Snapshots are extra short reviews. Everything you need to know, nothing you don’t.
Pixar and Dreamworks have worked wonders to restore my faith in the power of sequels, but Disney, no surprise, has made me a bitter atheist. All of their blatant profiteering in place of original concepts has trained me to instinctively cringe when I hear ‘animated’ and ‘sequel’ in the same sentence.
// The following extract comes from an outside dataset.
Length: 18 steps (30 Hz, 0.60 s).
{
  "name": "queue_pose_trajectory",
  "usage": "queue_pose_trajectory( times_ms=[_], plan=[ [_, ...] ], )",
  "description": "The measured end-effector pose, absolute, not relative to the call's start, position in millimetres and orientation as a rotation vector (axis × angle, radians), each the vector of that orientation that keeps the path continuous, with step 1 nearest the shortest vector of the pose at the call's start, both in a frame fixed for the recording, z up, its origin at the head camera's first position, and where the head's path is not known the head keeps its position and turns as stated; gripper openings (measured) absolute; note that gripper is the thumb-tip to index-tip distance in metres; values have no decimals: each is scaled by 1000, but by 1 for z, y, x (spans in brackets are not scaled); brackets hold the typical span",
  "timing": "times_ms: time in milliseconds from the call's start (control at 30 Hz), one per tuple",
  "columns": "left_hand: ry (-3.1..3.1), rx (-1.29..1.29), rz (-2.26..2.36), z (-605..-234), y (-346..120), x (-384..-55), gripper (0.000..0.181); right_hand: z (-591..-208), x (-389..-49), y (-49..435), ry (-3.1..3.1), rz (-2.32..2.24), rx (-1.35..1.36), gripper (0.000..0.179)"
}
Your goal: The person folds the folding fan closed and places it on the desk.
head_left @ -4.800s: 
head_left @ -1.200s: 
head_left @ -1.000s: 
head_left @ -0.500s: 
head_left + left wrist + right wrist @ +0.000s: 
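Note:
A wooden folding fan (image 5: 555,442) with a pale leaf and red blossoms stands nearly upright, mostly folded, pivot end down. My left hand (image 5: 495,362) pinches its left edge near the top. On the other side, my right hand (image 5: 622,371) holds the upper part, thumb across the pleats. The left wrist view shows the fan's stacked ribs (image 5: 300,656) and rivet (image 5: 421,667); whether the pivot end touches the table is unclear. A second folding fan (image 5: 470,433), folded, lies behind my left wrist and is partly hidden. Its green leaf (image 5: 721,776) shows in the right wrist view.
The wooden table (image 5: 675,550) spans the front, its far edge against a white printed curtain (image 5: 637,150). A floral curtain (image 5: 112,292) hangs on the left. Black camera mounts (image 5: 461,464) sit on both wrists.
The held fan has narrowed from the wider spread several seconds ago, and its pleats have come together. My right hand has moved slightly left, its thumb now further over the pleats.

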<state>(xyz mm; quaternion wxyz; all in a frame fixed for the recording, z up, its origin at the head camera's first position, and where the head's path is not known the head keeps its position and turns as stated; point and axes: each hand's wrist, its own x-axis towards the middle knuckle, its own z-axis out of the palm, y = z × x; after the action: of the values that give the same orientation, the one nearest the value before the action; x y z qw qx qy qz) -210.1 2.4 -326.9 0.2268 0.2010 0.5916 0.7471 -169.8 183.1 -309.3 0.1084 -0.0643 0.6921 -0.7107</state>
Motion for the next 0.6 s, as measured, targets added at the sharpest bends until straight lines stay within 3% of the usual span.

That said, I’ll try to be objective in this quick snapshot review of The Lego Movie 2: The Second Part. The movie is at once amusing and unnecessary, but with far less of the why-does-this-exist drudgery of a Disney sequel (or the live-action Aladdin…). It delivers exactly what you want from a sequel to The Lego Movie. There is a satisfactory supply of one-liners, including a gut-busting punchline about a centaur. There’s the customary genre spoofing – the Independence Day opening is delightful. And there is plenty of Emmet being Emmet, Wyldstyle being Wyldstyle, Will Arnett being Batman… it’s definitely a Lego Movie movie, even if it lacks the originality and sheer audacity that made the first film spectacular (spoilers to follow).
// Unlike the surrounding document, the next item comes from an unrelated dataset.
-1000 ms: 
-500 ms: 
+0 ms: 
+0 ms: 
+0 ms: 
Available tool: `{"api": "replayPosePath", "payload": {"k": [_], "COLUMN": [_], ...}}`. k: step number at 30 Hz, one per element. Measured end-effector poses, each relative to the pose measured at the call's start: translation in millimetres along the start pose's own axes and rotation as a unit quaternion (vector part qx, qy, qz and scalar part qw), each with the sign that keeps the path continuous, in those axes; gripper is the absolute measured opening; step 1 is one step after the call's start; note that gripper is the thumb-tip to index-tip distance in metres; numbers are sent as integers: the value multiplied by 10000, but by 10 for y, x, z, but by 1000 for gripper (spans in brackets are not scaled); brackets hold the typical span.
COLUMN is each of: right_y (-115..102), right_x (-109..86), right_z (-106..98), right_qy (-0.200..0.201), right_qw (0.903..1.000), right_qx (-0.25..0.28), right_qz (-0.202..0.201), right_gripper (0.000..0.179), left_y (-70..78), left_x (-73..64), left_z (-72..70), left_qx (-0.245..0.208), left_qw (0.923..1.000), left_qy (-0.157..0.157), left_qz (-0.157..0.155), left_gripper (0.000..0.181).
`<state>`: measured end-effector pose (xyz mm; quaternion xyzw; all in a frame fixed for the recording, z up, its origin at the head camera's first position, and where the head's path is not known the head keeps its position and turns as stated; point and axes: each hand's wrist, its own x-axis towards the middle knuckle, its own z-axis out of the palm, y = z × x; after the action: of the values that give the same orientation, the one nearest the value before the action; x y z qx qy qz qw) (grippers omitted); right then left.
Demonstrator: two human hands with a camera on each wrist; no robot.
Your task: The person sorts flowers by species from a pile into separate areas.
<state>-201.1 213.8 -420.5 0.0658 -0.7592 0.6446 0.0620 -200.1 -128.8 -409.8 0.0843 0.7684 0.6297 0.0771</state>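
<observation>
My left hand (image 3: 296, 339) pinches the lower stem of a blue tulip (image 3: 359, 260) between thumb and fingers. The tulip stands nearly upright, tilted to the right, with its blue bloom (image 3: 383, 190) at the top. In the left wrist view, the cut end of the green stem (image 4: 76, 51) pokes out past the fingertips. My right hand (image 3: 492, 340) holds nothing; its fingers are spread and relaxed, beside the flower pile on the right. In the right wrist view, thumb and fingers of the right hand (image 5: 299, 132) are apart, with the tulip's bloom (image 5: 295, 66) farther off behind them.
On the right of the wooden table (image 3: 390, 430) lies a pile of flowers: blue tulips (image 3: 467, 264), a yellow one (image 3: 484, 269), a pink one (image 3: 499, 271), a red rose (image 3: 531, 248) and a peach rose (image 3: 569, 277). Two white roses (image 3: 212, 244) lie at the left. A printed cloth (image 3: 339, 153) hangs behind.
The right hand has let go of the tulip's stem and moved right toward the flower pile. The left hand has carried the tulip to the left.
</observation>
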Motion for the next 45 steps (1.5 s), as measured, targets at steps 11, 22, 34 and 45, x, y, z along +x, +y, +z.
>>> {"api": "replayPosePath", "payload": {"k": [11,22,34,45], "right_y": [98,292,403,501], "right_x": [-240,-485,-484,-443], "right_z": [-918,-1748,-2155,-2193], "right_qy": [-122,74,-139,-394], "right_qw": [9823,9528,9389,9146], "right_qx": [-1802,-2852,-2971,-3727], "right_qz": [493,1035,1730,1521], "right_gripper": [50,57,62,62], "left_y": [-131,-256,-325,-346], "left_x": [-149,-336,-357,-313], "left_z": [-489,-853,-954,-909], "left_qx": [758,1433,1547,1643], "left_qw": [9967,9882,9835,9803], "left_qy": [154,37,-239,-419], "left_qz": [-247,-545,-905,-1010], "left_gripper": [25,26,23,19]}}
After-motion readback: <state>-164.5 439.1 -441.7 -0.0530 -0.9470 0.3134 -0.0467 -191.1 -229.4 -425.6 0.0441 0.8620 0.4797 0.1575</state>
Regrettably, the second movie is necessarily at a disadvantage to its predecessor because it lacks the plot twist that made it so iconic. We’re well aware by now that the adventure takes place in the real world, at the hands (literally) of humans, which means that the real-world happenings aren’t quite as impactful. More absurd, yes, but not as poignant.
The story is broken down into two simple plotlines, one following each of the human siblings. The brother’s storyline about a macho Rex Dangervest is on-the-nose, preachy, and overdone. It’s a wholesome message, made entertaining with layers of pop culture references, but it’s still one we’ve heard over and over – and the ‘twist’ is anything but. The sister’s storyline, thankfully, is far more nuanced, and the path it takes caught me genuinely by surprise. Not to mention her accompanying musical numbers are utterly refreshing. It’s ironic that the least memorable song is the one they deliberately designed to be stuck in your head, while Queen Wa’Nabi’s solo is perfectly Hamilton-esque both in style and catchiness.
The movie can best be summed up in the scene where Maya Rudolph steps on a Lego brick twice. The first time, we laugh heartily because most parents are intimately familiar with the struggle. The second time, we chuckle because Maya Rudolph is making faces – the novelty has worn off, but it’s exaggerated, so we’ll indulge it a little longer. Three times would be pushing it though. And given how nicely the ending is resolved, and given that they literally tease for a third movie before saying ‘let’s not tease for a third movie’, I sincerely hope they don’t follow the Disney route by making the saga a trilogy.